According to the stock market analysts, the largest and most liquid companies should benefit the most. This includes PKO BP (the biggest bank in Poland) and PZU (the biggest insurer in Poland), and perhaps PKN Orlen (the biggest oil&gas company in Poland), which also have the largest shares in the MSCI index.

Institutions investing in developed markets will likely gradually increase their portfolios of Polish stocks. These will mainly be stable and long-term investors, such as pension funds. They will be less susceptible to swings between risk appetite and risk aversion exhibited by investors in emerging markets. And another such swing is approaching right now in connection with the normalization of the monetary policy by the Fed and the outflow of capital to the United States. Therefore in the long term, the decision of FTSE Russell should stabilize the Polish stock market — even though it only accounts for such a small fraction of the index. At the same time, however, the decision was taken shortly before the Warsaw capital market was left in shock after the debt collection company GetBack failed to redeem its bonds and filed a motion for restructuring proceedings. The market participants admit that this case could shatter the confidence of investors.

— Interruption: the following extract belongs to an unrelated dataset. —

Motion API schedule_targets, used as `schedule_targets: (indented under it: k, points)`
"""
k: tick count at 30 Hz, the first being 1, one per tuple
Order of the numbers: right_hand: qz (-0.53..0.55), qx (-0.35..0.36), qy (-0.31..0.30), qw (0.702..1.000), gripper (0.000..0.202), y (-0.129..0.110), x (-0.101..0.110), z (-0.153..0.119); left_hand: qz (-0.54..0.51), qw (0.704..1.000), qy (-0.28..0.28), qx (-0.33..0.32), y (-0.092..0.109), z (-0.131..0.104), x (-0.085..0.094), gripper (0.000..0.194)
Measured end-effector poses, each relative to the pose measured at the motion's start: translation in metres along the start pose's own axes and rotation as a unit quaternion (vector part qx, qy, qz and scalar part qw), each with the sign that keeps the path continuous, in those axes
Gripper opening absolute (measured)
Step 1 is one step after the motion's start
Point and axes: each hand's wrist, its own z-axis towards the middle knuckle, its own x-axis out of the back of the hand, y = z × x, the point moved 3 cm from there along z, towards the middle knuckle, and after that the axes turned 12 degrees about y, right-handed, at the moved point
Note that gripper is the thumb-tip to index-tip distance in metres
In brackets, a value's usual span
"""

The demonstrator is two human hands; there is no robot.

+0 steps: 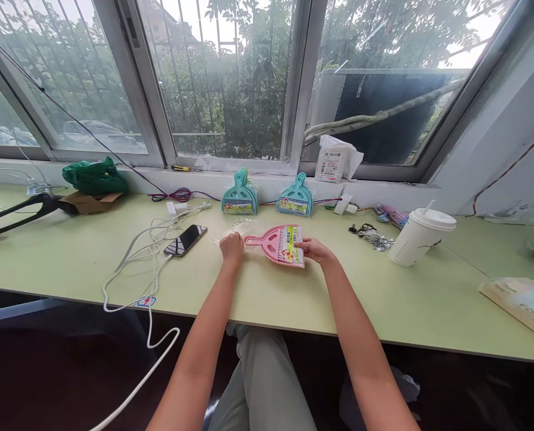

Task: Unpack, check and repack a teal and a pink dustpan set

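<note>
A pink dustpan and brush set (273,244) with a yellow-green label lies between my hands, its handle toward the left. My right hand (315,249) grips its wide end at the label. Beside the handle tip, my left hand (231,246) is closed at the edge of a clear plastic wrapper (244,227); what its fingers hold is hard to make out. Against the wall behind stand two groups of teal dustpan sets, one (240,194) at the left and one (295,197) at the right.
A phone (186,240) and white cables (134,251) lie at the left. Farther left are a green bag (94,175) and a black frame (18,216). Keys (363,230), a lidded white cup (419,238) and a packet (525,302) are on the right.
</note>
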Motion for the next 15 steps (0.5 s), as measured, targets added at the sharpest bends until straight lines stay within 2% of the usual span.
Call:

One of the players on the capital market said that some financial institutions offered to their clients the bonds placed by GetBack in private offerings, which constitutes a circumvention of the Public Offering Act. That piece of legislation allows the sale of securities by way of a private placement (non-public offering) to no more than 149 identified entities. On the one hand, the quality of the Polish capital market legislation is high — on the other hand, we can see have fragile it really is.

If all the allegations raised in connection with GetBack’s insolvency are confirmed, it could turn out that the Polish capital market, as observed on the ground in Warsaw, is in fact much less mature than it seems from the perspective of London. This case will likely not affect the decision made by FTSE Russell, however. From London’s perspective, it’s difficult to even notice the GetBack case.